Some fish, such as walleye, are stocked as fry. We stock these fish by the thousands — and even the millions. Despite being about the length of your fingernail and the width of a pinhead, walleye stocked as fry are a major contributor to some of Utah’s fisheries. Willard Bay Reservoir is a good example.
A study conducted at Willard Bay found stocking only 500,000 walleye fry each year created measurable increases in the already existing walleye population in the reservoir. In fact, during two years of the three-year study, walleye stocked in the reservoir as fry made up a larger portion of each new year class of fish than those produced by natural reproduction.
Stocking walleye fry may not be successful in every water, but you can bet fisheries managers will try stocking fry first before considering stocking larger walleye, simply because anglers are receiving more for their money by stocking smaller fish.
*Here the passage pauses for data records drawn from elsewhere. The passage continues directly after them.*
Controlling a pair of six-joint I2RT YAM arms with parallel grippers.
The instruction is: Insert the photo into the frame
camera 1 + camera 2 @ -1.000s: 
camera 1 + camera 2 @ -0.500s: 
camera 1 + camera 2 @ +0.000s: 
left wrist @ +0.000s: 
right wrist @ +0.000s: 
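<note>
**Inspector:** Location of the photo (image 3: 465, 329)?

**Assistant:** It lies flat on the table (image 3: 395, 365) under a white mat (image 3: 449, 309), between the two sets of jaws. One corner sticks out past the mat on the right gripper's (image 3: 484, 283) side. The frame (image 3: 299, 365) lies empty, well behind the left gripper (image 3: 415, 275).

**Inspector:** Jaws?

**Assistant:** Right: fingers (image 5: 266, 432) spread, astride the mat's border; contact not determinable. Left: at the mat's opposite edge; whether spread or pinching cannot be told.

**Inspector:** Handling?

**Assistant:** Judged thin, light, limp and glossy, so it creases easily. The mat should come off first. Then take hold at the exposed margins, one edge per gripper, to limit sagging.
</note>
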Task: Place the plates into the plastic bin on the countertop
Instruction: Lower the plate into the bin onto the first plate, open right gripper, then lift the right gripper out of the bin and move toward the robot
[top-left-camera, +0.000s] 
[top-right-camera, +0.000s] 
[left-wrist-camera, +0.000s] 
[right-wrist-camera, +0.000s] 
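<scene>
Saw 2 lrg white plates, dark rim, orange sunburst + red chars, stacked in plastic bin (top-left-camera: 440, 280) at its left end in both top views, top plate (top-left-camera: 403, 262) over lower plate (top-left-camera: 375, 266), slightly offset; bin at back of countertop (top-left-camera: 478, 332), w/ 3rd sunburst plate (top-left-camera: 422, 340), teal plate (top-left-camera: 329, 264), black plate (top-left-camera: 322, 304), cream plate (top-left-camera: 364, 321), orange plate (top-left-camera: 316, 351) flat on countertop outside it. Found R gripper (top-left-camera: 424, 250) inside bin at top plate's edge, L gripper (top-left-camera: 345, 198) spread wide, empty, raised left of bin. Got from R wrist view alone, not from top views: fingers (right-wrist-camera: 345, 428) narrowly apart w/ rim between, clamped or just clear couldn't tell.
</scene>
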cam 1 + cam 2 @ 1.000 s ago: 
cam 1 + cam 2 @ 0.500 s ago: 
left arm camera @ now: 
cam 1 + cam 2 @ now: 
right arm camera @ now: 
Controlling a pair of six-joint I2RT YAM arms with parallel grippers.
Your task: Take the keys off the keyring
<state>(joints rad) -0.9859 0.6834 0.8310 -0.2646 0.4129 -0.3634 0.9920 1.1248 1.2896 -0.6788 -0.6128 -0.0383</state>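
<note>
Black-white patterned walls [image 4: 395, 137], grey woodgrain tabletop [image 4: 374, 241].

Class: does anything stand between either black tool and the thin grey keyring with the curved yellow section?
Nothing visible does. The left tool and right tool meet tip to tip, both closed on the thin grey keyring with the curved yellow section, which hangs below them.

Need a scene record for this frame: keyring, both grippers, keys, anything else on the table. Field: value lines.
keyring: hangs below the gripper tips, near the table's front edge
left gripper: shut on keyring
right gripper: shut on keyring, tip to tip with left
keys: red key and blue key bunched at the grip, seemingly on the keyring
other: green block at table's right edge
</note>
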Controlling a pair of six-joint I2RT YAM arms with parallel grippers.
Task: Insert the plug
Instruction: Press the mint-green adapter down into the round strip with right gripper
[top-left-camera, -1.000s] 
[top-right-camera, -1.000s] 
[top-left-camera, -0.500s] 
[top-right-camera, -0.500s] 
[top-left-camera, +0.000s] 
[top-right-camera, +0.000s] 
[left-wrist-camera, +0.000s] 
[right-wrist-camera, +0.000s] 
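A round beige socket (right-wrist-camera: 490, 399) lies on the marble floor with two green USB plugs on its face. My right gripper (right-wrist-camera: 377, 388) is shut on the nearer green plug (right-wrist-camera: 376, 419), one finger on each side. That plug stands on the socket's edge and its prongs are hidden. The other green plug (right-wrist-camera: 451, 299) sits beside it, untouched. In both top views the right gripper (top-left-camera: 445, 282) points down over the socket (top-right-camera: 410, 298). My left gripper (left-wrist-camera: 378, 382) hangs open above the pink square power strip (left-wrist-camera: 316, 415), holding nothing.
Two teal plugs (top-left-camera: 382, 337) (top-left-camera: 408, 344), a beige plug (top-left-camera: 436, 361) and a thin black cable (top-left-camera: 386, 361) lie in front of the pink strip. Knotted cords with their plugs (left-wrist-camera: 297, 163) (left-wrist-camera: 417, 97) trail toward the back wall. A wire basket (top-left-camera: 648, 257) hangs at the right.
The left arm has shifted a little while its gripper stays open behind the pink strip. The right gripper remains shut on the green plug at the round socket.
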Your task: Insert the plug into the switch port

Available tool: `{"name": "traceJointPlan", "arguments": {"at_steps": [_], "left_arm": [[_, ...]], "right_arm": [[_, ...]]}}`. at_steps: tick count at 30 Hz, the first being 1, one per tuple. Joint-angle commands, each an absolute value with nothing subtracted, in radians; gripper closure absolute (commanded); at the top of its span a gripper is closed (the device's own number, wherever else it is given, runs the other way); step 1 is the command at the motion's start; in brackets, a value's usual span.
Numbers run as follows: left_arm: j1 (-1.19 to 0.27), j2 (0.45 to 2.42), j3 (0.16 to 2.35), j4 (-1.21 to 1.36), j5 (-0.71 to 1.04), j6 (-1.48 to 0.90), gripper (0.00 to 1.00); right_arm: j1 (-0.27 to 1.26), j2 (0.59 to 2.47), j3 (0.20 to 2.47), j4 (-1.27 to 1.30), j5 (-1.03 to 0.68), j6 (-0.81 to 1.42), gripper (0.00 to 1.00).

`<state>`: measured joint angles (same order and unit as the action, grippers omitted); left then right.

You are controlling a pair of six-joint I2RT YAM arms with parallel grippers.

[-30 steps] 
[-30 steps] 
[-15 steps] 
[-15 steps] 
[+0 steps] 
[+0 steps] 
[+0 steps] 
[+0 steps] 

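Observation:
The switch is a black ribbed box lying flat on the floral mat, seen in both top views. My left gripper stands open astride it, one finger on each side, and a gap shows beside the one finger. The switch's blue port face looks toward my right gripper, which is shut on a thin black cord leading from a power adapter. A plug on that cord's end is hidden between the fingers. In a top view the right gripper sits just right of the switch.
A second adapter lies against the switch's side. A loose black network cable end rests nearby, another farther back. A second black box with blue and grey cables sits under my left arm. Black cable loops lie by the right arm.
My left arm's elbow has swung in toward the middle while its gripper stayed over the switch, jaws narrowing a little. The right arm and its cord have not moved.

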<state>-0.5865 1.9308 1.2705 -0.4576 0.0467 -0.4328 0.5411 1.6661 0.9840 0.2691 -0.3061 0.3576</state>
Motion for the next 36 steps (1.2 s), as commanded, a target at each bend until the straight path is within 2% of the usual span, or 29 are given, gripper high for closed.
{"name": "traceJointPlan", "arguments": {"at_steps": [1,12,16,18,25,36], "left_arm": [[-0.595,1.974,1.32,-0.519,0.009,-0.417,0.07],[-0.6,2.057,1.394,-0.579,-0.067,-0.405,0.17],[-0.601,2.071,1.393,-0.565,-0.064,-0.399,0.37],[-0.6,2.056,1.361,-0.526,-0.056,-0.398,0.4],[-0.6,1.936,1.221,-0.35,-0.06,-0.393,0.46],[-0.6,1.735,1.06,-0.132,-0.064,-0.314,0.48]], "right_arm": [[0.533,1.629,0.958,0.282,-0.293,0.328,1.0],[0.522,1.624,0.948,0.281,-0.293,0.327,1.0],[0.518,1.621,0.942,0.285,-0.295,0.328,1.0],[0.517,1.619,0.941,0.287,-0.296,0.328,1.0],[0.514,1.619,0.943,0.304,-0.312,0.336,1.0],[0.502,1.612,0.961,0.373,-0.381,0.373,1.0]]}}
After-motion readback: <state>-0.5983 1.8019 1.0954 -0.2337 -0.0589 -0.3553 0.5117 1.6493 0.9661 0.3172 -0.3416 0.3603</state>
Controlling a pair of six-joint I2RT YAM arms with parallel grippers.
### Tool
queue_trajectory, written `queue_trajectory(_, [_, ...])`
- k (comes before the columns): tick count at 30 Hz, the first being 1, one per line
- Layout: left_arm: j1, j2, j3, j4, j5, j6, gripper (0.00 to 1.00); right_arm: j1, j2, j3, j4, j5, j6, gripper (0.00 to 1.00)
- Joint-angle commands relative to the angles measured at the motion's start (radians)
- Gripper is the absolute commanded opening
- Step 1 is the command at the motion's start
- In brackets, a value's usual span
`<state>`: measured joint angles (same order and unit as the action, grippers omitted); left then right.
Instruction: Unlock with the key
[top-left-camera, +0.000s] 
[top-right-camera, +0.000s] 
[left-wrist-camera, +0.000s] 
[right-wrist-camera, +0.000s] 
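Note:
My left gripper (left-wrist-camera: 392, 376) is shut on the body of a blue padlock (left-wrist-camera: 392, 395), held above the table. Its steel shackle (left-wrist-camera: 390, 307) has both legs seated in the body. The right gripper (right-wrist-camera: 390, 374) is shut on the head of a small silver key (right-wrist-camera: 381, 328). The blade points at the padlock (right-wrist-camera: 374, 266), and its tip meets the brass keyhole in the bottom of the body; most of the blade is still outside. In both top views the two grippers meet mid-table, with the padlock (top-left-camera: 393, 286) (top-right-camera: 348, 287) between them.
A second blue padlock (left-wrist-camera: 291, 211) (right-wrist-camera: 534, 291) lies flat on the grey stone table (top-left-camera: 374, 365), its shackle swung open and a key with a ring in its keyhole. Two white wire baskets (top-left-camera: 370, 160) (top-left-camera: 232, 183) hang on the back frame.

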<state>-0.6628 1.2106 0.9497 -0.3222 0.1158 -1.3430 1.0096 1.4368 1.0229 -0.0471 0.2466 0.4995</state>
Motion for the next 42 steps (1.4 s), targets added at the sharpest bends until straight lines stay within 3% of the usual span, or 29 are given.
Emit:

Understanding the strategy
So, there you have it. The next time you’re looking at fish stocking reports or reading a news story about a fish that’s been stocked somewhere in Utah — or reeling in a stocked fish — you’ll have a better idea why that fish was stocked in a particular location, at a particular size.
Chris Penne is the regional aquatic manager in the DWR’s Ogden office. As a self-described fish-head, he loves managing fish on the job and then catching them in his spare time.